◆ Aim of the exercise: Show every line in the entries below where the word "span" appears.
**** Study material ****
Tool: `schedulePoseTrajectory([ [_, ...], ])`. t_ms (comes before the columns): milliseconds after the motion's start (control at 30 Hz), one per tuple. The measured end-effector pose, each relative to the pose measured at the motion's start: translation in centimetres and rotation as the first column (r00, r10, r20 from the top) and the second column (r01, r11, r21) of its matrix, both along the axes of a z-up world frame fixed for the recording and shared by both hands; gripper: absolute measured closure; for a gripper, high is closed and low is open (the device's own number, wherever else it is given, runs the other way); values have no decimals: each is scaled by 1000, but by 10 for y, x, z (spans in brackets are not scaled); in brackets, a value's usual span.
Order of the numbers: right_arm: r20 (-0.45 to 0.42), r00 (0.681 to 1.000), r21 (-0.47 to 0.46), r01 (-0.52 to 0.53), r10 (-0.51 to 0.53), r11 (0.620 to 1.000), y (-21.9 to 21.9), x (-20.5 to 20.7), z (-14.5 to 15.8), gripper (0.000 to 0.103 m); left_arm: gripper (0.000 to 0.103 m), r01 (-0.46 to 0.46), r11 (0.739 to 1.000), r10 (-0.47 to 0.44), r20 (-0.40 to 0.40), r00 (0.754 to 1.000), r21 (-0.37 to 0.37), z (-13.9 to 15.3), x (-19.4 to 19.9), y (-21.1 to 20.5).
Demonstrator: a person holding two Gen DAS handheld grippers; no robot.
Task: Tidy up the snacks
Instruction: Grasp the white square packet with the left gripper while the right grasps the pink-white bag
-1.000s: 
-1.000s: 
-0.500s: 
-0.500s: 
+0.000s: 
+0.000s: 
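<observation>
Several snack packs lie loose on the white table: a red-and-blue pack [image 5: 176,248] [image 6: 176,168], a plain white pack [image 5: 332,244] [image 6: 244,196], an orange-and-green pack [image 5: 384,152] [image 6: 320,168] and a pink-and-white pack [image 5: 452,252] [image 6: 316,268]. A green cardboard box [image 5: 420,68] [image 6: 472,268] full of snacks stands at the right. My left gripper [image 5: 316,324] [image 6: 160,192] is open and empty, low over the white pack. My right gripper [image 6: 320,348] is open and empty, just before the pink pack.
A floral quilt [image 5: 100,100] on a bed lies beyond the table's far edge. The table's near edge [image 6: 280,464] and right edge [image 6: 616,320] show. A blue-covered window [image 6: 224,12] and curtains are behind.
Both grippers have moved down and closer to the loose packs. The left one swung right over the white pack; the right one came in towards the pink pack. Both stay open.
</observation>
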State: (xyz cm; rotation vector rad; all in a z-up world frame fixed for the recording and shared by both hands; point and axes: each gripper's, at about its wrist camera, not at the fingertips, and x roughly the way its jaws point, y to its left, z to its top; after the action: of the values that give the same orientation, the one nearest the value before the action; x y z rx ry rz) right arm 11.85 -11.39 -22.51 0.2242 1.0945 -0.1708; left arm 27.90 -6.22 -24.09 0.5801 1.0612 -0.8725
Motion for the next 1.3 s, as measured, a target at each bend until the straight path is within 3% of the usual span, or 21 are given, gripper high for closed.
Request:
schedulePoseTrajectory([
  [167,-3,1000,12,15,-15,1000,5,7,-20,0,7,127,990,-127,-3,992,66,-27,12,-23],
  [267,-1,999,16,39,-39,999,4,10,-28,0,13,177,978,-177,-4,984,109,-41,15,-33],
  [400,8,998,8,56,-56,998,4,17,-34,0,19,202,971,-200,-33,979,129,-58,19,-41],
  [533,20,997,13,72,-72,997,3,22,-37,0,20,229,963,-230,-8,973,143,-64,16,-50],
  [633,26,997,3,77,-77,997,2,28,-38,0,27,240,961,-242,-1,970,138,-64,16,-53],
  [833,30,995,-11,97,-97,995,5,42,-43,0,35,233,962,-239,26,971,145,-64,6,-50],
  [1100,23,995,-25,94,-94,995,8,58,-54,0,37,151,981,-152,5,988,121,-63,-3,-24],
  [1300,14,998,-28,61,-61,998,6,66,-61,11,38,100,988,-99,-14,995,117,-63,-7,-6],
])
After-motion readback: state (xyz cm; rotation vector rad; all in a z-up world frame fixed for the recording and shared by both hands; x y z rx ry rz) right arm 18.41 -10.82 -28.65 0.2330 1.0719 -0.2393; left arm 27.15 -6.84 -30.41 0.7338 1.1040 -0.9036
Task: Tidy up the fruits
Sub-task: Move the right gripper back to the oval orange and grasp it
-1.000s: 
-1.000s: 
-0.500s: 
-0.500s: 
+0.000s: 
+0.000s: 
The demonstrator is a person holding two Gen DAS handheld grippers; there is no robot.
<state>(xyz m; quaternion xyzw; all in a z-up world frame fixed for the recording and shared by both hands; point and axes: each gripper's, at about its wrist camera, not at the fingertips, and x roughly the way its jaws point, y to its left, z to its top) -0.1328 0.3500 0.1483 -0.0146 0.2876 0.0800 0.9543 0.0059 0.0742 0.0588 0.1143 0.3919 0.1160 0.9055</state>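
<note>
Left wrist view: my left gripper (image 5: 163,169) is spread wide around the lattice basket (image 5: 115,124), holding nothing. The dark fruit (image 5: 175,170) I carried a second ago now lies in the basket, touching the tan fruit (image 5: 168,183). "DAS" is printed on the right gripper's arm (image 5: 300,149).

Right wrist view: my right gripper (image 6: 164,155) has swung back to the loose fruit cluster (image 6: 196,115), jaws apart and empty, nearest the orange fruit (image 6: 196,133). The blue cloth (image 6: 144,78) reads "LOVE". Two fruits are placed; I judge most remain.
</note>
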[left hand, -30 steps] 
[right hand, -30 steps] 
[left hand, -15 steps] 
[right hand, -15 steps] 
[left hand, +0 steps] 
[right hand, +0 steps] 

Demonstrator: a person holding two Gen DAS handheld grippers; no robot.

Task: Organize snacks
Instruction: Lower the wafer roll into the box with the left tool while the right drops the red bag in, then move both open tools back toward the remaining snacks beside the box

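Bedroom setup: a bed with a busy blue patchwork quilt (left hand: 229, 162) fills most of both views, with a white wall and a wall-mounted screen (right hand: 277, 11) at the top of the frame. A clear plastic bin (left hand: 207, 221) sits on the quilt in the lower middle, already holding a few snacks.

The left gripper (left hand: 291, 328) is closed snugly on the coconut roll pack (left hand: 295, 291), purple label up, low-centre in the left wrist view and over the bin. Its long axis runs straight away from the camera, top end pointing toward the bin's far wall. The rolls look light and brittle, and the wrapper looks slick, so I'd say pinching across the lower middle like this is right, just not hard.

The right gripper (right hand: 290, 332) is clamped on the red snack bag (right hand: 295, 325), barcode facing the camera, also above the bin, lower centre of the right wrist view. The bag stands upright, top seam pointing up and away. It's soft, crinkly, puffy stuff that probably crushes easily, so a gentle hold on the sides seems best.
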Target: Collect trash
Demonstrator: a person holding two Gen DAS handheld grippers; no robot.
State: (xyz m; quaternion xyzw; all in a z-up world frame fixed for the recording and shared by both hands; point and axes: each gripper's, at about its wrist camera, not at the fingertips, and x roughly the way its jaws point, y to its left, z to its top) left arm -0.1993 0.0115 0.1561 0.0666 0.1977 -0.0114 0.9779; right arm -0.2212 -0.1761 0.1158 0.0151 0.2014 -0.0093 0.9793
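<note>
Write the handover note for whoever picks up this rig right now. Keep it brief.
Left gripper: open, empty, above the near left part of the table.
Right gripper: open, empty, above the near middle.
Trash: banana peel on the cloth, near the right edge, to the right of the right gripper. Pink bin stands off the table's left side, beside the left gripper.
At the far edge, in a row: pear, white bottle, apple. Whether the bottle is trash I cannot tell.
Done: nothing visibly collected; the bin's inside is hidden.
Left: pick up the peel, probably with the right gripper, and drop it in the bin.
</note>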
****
◆ The answer:
Tool: `schedulePoseTrajectory([ [_, ...], ])`. t_ms (comes before the columns): milliseconds after the motion's start (control at 30 Hz), one per tuple. The measured end-effector pose, each relative to the pose measured at the motion's start: translation in centimetres and rotation as the first column (r00, r10, r20 from the top) and the second column (r01, r11, r21) of its matrix, both along the axes of a z-up world frame fixed for the recording and shared by both hands; gripper: absolute measured closure; for a gripper, high is closed and low is open (the device's own number, wherever else it is given, runs the other way); values have no decimals: each is scaled by 1000, but by 10 for y, x, z (spans in brackets are not scaled); in brackets, a value's usual span.
Motion for the next 1.3 s, as measured, a target at each bend until the straight path is within 3% of the usual span, or 21 are given, gripper high for closed.

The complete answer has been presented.